→ TASK ITEM
Reproduce exactly the lines below from the one containing "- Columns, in" through the one containing "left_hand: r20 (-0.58", including both, and nothing else.

→ RECORDS PROVIDED
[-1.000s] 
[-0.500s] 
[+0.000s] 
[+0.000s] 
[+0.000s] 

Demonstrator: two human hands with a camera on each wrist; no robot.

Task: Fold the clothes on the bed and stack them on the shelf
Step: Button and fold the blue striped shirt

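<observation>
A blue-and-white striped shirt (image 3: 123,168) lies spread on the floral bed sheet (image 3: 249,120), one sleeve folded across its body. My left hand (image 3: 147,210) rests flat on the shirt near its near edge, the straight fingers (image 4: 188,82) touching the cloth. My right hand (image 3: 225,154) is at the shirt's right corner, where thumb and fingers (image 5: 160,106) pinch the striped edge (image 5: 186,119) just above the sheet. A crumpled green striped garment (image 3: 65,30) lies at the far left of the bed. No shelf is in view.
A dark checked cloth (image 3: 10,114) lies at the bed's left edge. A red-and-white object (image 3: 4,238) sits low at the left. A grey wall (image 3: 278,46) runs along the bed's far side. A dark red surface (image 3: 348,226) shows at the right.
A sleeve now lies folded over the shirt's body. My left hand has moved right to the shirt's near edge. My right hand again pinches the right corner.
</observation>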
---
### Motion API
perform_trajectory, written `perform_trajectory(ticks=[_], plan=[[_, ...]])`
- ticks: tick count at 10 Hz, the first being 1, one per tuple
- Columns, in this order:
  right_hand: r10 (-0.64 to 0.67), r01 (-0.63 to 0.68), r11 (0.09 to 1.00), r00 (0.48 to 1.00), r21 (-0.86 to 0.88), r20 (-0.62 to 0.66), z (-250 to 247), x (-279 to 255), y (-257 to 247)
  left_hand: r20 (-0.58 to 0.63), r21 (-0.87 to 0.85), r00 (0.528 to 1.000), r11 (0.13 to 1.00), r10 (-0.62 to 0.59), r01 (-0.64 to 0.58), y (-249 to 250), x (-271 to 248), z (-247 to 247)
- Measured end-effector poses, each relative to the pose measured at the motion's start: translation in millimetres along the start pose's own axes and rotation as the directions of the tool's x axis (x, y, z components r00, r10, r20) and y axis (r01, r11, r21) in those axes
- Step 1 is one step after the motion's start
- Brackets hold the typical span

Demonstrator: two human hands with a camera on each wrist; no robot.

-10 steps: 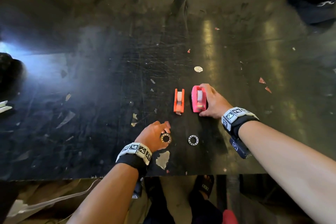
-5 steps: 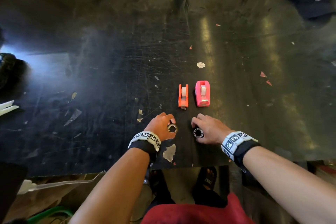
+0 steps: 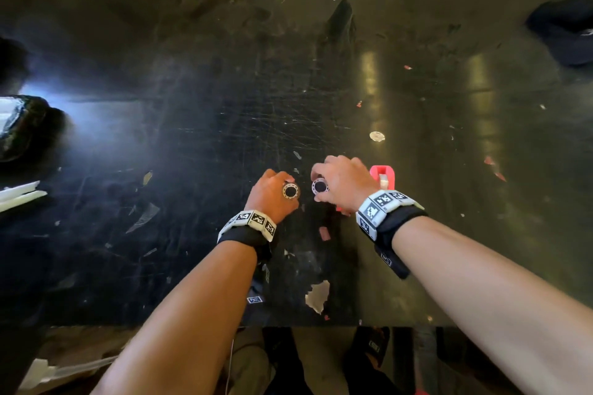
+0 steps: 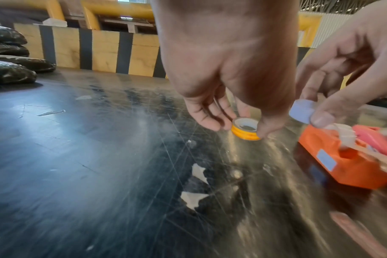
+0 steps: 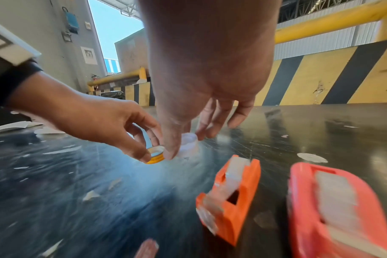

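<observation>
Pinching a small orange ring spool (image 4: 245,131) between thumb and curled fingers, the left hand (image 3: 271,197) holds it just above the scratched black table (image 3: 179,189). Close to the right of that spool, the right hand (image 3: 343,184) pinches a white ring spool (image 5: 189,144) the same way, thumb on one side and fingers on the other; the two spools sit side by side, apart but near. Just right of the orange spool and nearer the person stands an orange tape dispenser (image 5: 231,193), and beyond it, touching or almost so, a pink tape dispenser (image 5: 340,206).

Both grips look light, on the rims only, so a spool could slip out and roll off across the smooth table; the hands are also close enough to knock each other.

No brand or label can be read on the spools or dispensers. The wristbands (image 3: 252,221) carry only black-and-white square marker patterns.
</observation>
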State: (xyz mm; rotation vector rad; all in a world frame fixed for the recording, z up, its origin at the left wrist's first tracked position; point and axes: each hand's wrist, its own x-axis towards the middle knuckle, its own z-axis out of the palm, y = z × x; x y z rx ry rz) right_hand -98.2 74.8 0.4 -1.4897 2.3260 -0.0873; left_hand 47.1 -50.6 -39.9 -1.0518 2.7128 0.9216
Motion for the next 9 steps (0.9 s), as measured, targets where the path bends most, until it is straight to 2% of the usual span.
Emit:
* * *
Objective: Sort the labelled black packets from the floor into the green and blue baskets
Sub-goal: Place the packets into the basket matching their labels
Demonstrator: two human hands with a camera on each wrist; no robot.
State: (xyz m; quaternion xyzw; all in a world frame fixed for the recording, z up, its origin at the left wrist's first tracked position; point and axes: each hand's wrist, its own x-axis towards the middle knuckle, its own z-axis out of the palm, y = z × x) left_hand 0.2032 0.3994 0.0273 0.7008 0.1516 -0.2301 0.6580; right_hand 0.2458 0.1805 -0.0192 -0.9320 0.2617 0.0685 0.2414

→ RESPONSE BELOW
- Columns, in this order:
  right_hand: r10 (-0.64 to 0.67), r01 (-0.63 to 0.68), r11 (0.09 to 1.00), r00 (0.48 to 1.00), r21 (-0.86 to 0.88), r20 (-0.62 to 0.66), z (-250 to 247), x (-279 to 255), y (-257 to 247)
  left_hand: r20 (-0.58 to 0.63), r21 (-0.87 to 0.85), r00 (0.528 to 1.000), r11 (0.13 to 1.00), r10 (-0.62 to 0.59), r01 (-0.64 to 0.58), y (-249 to 250), x (-271 to 248), z (-247 to 247)

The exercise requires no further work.